How We Use Your Data
Your data is used solely to provide the App's functionality:
- Displaying your training plan and daily workout prescriptions.
- Showing recovery metrics from Oura alongside your training schedule.
- Comparing planned vs. actual performance using Strava activity data.
- Tracking strength and heat training progress.
- Generating progress dashboards and compliance statistics.
We do not use your data for advertising, marketing, profiling, analytics, AI/ML training, or any purpose unrelated to the App's core training functionality. We do not sell, license, or share your data with third parties, data brokers, or advertisers.
Data Storage
Your training data is stored in a Supabase-hosted PostgreSQL database secured with row-level security policies, meaning you can only access your own data. OAuth tokens for Oura and Strava are stored locally on your device in the iOS Keychain and are not transmitted to any third party.
Third-Party Services
The App integrates with:
- Oura (Oura Privacy Policy) — to retrieve your health and recovery data.
- Strava (Strava Privacy Policy) — to retrieve your running activity data.
- Supabase (Supabase Privacy Policy) — for authentication and data storage.
- Apple Sign-In — for account authentication.
Data shared with these services is limited to what is necessary for authentication and data retrieval. We do not sell or share your data with any other third parties. Please note that Strava may monitor and collect data related to your use of the Strava API as described in the Strava Privacy Policy.
Data Retention and Caching
Your training plan data, strength logs, heat logs, and stretch logs are retained as long as you have an active account.
Strava activity data is synced periodically and cached locally. In accordance with Strava's API Agreement, cached Strava data is refreshed regularly and not retained beyond what is necessary to provide the App's functionality. If you delete an activity on Strava, it will be removed from the App within 48 hours of the next sync.
If you wish to delete all your data, contact us at the email address below and we will remove all associated records from our database.
Disconnecting Services
You can disconnect your Oura or Strava account at any time from the App's Settings screen. Disconnecting Strava removes your stored OAuth tokens from your device, stops further data syncing, and deletes all imported Strava activity data from our database. Disconnecting Oura removes OAuth tokens and stops syncing; previously imported recovery data remains unless you request deletion. You may also revoke access from within Strava's settings or Oura's settings.
Your Rights
Under applicable data protection laws, including GDPR and UK GDPR where applicable, you have the right to:
- Access the personal data the App holds about you.

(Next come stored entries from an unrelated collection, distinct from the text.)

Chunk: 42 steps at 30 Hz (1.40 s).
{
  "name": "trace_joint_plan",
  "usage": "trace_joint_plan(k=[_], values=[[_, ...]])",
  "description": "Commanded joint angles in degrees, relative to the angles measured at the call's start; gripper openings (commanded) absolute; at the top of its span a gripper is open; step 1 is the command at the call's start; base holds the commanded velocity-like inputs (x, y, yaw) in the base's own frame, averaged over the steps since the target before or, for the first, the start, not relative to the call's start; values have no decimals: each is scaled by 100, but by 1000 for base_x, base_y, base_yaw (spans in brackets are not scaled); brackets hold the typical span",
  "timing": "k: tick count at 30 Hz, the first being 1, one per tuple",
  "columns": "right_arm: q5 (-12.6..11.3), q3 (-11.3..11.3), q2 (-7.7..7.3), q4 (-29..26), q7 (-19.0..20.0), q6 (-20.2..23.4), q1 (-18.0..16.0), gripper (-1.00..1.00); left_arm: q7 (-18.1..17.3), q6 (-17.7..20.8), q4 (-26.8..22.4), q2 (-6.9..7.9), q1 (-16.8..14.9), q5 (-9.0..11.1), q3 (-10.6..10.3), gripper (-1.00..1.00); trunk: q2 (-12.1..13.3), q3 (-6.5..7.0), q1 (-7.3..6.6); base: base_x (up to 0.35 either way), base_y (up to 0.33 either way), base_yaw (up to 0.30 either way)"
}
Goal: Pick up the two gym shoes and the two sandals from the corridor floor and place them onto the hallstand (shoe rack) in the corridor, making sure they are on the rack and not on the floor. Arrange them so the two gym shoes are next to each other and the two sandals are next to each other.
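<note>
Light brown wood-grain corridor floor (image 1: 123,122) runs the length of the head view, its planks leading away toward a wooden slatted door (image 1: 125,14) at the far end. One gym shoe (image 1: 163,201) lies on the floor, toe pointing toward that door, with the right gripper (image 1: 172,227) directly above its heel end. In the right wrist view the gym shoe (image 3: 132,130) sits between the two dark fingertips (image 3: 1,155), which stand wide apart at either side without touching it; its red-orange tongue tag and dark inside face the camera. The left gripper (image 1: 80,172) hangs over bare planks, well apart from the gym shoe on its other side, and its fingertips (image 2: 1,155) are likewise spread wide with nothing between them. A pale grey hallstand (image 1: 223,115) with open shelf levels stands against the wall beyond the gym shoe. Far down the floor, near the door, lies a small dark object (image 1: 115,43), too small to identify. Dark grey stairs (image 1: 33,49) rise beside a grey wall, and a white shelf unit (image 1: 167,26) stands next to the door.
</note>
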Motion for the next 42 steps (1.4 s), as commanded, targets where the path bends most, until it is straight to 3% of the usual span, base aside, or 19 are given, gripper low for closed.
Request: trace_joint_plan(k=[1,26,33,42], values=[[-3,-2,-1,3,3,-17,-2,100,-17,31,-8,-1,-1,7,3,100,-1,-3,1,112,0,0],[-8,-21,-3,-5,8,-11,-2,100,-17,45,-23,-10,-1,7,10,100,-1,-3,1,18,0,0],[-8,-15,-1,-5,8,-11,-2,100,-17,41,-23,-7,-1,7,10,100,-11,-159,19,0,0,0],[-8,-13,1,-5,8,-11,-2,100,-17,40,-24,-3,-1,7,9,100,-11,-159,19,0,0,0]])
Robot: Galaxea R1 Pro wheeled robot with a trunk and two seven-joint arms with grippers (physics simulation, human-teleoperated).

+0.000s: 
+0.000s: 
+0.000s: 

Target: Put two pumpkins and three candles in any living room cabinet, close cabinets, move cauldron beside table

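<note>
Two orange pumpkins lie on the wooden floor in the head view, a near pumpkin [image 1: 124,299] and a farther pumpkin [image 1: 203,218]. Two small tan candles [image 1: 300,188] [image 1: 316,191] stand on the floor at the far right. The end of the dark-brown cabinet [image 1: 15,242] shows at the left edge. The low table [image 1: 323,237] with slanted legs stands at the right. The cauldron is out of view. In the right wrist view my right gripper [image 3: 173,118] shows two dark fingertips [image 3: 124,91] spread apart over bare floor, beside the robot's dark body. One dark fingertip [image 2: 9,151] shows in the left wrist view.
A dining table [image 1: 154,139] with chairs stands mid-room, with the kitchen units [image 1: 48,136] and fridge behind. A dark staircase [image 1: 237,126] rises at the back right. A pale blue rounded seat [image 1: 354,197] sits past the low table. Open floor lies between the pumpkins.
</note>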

- Request correction of inaccurate data.
- Request deletion of your data (right to erasure).
- Withdraw consent for data collection at any time by disconnecting third-party services or deleting your account.
- Request a copy of your data in a portable format.
- Object to processing of your personal data.
- Disconnect third-party integrations at any time from the App's Settings screen.
To exercise any of these rights, contact us at the email address below.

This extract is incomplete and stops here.